═══ Provided entries

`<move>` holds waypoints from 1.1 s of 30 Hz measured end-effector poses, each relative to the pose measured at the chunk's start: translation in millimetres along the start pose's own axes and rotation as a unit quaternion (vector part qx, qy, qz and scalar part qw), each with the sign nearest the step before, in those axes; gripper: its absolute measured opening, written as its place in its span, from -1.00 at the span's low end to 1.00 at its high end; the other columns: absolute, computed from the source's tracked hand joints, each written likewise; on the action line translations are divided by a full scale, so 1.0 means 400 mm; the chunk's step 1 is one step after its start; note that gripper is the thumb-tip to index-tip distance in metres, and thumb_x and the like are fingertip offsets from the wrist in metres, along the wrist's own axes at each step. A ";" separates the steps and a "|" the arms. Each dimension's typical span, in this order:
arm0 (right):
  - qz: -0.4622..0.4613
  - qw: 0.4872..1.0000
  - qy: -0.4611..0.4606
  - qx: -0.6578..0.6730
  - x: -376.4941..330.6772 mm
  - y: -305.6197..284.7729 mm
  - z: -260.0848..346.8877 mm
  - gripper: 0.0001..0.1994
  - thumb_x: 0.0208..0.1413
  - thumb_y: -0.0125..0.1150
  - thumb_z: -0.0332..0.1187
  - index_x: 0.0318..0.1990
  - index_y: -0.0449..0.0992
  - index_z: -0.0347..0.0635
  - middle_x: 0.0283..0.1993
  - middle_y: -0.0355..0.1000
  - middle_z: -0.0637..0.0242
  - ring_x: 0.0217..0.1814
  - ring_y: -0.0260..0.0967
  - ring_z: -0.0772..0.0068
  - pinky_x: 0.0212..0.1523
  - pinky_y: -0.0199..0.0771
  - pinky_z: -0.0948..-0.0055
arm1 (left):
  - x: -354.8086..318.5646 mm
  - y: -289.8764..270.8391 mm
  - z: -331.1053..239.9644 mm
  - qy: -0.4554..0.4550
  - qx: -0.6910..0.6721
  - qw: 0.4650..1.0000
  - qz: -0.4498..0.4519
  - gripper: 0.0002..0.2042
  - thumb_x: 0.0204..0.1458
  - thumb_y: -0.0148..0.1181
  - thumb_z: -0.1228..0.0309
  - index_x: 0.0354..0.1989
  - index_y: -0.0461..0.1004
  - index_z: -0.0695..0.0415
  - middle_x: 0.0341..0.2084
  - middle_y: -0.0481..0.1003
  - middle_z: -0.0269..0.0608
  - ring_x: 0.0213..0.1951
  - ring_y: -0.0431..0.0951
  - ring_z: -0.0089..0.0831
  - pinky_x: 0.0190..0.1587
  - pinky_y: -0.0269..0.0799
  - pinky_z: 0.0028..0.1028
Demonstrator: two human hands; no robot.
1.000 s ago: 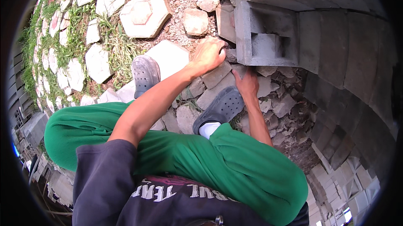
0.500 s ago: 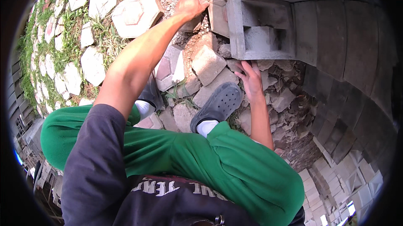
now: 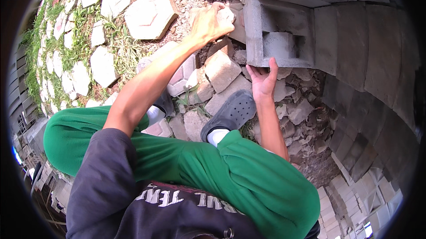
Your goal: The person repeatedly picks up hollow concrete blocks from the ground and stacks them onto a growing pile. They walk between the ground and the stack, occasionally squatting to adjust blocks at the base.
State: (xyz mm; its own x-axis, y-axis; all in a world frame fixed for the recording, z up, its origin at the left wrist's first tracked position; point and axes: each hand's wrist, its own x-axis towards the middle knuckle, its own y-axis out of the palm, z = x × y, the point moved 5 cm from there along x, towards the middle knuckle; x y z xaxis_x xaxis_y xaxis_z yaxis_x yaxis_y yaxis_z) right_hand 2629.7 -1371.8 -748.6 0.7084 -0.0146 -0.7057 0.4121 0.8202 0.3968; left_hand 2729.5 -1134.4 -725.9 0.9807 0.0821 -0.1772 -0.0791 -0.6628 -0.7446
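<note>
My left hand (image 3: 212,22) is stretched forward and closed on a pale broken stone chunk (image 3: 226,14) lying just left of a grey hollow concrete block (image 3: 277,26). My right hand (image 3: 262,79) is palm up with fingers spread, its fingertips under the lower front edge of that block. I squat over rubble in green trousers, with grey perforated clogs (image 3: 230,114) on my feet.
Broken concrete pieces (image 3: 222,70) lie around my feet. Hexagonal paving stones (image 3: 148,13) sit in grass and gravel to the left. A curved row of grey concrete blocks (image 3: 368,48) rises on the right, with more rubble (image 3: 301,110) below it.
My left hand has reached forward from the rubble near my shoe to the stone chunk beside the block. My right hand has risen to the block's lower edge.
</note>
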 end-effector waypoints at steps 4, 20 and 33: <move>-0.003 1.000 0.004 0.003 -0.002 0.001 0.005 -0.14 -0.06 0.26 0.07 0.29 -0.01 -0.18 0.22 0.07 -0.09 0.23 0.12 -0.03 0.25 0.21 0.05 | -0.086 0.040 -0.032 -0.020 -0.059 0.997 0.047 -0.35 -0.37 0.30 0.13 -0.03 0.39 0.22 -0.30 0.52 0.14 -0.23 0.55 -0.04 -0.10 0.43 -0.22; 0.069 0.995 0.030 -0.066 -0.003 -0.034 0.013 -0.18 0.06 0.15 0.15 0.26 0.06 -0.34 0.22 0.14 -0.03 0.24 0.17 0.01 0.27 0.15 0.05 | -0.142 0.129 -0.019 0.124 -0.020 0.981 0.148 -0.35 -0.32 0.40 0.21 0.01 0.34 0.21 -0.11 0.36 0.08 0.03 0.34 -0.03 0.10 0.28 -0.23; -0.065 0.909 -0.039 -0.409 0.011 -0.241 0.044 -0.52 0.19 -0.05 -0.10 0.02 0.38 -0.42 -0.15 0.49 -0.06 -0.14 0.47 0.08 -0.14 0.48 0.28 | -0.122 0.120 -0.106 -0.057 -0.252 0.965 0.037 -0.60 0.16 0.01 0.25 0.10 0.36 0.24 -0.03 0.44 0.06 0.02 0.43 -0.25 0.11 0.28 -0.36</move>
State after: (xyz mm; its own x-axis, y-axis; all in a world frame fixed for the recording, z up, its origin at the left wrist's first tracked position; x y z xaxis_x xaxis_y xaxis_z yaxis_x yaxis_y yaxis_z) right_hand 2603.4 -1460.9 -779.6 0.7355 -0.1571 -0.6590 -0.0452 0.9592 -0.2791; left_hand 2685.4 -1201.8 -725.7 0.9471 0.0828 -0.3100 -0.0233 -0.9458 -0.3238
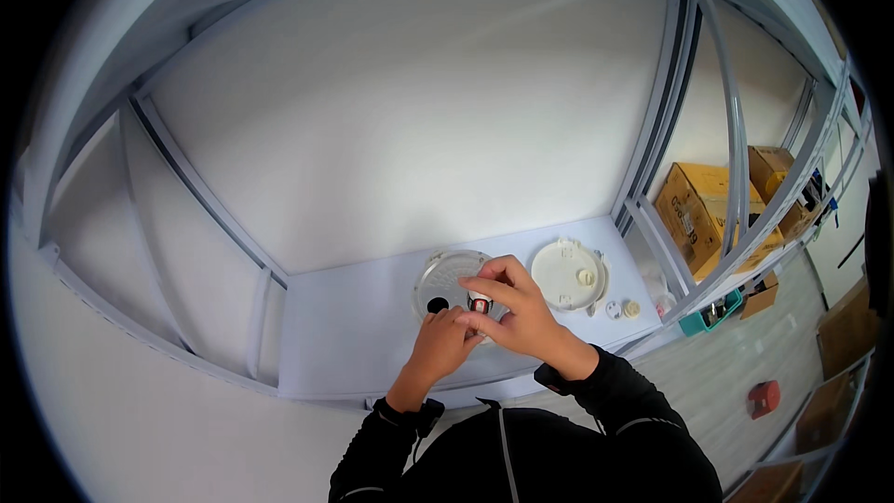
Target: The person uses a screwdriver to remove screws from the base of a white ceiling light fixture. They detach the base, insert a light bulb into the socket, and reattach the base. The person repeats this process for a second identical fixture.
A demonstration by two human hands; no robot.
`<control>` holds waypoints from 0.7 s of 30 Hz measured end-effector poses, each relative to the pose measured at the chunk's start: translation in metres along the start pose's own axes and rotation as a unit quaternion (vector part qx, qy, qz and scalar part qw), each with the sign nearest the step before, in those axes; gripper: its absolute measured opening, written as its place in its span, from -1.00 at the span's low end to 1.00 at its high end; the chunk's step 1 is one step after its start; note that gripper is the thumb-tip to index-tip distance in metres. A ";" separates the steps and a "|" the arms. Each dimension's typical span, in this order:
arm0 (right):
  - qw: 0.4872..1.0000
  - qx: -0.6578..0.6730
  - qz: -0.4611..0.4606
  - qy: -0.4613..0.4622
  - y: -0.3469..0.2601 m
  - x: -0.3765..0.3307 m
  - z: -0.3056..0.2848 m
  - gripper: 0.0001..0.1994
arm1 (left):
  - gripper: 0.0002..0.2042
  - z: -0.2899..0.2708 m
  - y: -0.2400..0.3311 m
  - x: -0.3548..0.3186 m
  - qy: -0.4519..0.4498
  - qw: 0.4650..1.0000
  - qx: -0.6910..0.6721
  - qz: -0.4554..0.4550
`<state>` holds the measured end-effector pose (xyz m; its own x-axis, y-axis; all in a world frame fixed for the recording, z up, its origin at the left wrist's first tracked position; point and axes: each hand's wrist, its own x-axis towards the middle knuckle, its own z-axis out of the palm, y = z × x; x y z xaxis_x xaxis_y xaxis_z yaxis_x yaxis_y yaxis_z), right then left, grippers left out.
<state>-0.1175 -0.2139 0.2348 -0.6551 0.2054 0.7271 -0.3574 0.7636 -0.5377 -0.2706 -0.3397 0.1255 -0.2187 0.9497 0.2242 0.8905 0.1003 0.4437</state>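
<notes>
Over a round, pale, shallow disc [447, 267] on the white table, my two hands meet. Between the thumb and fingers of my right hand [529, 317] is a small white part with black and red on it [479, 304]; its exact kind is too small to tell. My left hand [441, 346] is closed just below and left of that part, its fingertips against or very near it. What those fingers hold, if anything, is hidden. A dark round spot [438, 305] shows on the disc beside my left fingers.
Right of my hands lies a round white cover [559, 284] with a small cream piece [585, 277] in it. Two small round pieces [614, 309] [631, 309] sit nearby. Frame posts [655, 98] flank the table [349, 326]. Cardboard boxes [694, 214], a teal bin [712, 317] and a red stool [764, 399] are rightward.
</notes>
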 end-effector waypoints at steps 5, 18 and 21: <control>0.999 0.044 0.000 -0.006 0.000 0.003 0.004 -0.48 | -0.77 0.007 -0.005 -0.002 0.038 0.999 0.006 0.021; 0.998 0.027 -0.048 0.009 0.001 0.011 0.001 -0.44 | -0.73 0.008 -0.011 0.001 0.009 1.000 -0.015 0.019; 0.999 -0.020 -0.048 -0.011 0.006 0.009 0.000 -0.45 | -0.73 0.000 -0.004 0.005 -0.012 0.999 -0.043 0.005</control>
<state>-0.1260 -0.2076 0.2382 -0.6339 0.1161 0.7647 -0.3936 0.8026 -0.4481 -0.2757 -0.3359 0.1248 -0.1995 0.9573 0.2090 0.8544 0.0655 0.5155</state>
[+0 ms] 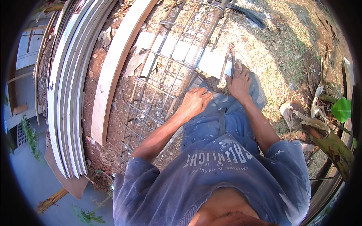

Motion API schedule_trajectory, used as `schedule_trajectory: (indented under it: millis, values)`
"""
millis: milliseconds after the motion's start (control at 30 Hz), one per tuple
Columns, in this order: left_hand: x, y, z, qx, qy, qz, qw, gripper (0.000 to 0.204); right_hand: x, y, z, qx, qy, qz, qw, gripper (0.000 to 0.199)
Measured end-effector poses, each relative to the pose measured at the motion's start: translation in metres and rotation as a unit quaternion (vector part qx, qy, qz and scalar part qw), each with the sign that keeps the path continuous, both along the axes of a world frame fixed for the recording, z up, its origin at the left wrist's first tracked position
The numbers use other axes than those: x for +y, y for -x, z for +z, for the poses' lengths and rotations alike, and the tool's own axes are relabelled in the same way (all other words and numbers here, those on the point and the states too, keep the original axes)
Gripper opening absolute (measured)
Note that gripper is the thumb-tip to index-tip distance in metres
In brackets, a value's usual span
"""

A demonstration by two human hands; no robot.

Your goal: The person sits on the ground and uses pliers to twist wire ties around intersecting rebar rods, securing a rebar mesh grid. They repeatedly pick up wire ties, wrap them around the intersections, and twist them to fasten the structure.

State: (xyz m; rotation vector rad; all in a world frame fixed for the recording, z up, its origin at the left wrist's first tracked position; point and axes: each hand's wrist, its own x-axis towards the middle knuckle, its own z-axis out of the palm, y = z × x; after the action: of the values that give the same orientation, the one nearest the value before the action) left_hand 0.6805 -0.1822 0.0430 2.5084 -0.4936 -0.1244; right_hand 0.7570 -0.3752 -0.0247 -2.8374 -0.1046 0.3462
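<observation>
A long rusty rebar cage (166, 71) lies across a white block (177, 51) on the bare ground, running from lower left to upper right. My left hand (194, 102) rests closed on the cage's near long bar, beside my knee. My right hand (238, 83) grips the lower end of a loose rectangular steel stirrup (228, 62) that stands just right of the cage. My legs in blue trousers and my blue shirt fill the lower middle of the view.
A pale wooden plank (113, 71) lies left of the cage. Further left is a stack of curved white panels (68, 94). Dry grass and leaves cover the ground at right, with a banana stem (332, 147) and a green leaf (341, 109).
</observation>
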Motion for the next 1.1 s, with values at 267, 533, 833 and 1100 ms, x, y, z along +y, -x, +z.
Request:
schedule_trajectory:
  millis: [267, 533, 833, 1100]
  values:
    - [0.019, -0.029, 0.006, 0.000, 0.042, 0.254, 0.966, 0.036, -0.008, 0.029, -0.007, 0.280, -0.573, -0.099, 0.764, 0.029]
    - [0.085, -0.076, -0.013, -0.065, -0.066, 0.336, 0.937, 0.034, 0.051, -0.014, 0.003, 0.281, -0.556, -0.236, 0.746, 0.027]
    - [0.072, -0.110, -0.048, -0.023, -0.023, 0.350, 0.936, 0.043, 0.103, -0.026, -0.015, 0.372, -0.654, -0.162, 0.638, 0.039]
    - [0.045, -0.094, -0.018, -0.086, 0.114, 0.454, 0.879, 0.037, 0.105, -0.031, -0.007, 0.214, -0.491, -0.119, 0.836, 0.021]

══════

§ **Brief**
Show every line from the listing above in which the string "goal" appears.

§ **Result**
Your goal: The person repeatedly picks up hollow concrete blocks from the ground and stacks them onto a growing pile. They walk between the ground and the stack, occasionally squatting to adjust blocks at the base.
Your goal: The person sits on the ground and uses pliers to twist wire ties around intersecting rebar rods, securing a rebar mesh grid. They repeatedly pick up wire ties, wrap them around the intersections, and twist them to fasten the structure.

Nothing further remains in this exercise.